*What the task requires:*
Your answer should hold exactly the lines from the one containing "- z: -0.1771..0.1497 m" through the end of the material, and no others.

★ ★ ★ ★ ★

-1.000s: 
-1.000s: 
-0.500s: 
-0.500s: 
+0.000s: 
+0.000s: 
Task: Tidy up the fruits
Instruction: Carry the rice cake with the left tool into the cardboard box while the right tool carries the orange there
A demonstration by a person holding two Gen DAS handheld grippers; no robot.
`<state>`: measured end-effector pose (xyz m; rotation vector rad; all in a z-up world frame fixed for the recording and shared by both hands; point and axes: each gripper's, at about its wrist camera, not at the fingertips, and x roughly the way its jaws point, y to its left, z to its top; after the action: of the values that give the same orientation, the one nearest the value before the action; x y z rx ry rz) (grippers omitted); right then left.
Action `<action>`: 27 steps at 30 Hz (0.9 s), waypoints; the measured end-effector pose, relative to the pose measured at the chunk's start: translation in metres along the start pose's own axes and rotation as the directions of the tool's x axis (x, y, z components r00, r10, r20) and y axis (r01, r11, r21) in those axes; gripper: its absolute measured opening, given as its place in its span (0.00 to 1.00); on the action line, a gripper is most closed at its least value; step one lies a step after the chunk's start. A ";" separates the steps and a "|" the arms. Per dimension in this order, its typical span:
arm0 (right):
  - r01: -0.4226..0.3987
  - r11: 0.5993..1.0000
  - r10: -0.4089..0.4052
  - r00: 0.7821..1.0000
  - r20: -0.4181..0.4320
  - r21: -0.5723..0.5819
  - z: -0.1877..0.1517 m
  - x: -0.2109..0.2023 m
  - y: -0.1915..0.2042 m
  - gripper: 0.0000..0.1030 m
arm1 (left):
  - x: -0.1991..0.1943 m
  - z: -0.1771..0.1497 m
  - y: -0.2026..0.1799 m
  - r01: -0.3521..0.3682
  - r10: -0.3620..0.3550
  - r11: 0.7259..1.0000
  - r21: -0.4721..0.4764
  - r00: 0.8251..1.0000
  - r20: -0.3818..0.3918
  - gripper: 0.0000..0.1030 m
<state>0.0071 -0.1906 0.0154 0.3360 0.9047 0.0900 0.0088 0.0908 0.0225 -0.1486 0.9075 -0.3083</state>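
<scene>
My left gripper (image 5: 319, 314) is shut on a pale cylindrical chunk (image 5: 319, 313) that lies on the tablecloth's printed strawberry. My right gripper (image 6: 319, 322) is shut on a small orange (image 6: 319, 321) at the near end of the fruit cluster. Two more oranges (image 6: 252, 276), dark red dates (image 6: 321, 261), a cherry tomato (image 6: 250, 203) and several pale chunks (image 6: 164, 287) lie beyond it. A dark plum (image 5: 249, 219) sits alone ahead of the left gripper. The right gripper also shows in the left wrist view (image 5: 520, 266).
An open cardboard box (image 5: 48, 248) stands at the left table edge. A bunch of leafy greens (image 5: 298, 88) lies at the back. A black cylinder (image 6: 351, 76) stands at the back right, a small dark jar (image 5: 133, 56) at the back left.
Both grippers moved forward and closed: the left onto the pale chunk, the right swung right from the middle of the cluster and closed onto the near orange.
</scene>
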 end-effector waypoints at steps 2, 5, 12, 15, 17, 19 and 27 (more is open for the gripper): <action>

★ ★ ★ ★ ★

*Result of the task:*
  - z: -0.1771..0.1497 m
  - y: -0.2026..0.1799 m
  - r01: -0.3521..0.3682
  - r10: -0.3620..0.3550
  - r11: 0.7259..1.0000
  - r21: -0.4721..0.4764
  - r00: 0.8251..1.0000
  - r20: -0.3818..0.3918
  - gripper: 0.0000..0.1030 m
<state>0.0071 -0.1906 0.0154 0.3360 0.9047 0.0900 0.0088 0.0908 0.0225 -0.1486 0.9075 -0.3083</state>
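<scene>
My left gripper (image 5: 319, 314) is shut on a pale cylindrical chunk (image 5: 319, 313) that lies on the tablecloth's printed strawberry. My right gripper (image 6: 319, 322) is shut on a small orange (image 6: 319, 321) at the near end of the fruit cluster. Two more oranges (image 6: 252, 276), dark red dates (image 6: 321, 261), a cherry tomato (image 6: 250, 203) and several pale chunks (image 6: 164, 287) lie beyond it. A dark plum (image 5: 249, 219) sits alone ahead of the left gripper. The right gripper also shows in the left wrist view (image 5: 520, 266).
An open cardboard box (image 5: 48, 248) stands at the left table edge. A bunch of leafy greens (image 5: 298, 88) lies at the back. A black cylinder (image 6: 351, 76) stands at the back right, a small dark jar (image 5: 133, 56) at the back left.
Both grippers moved forward and closed: the left onto the pale chunk, the right swung right from the middle of the cluster and closed onto the near orange.
</scene>
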 end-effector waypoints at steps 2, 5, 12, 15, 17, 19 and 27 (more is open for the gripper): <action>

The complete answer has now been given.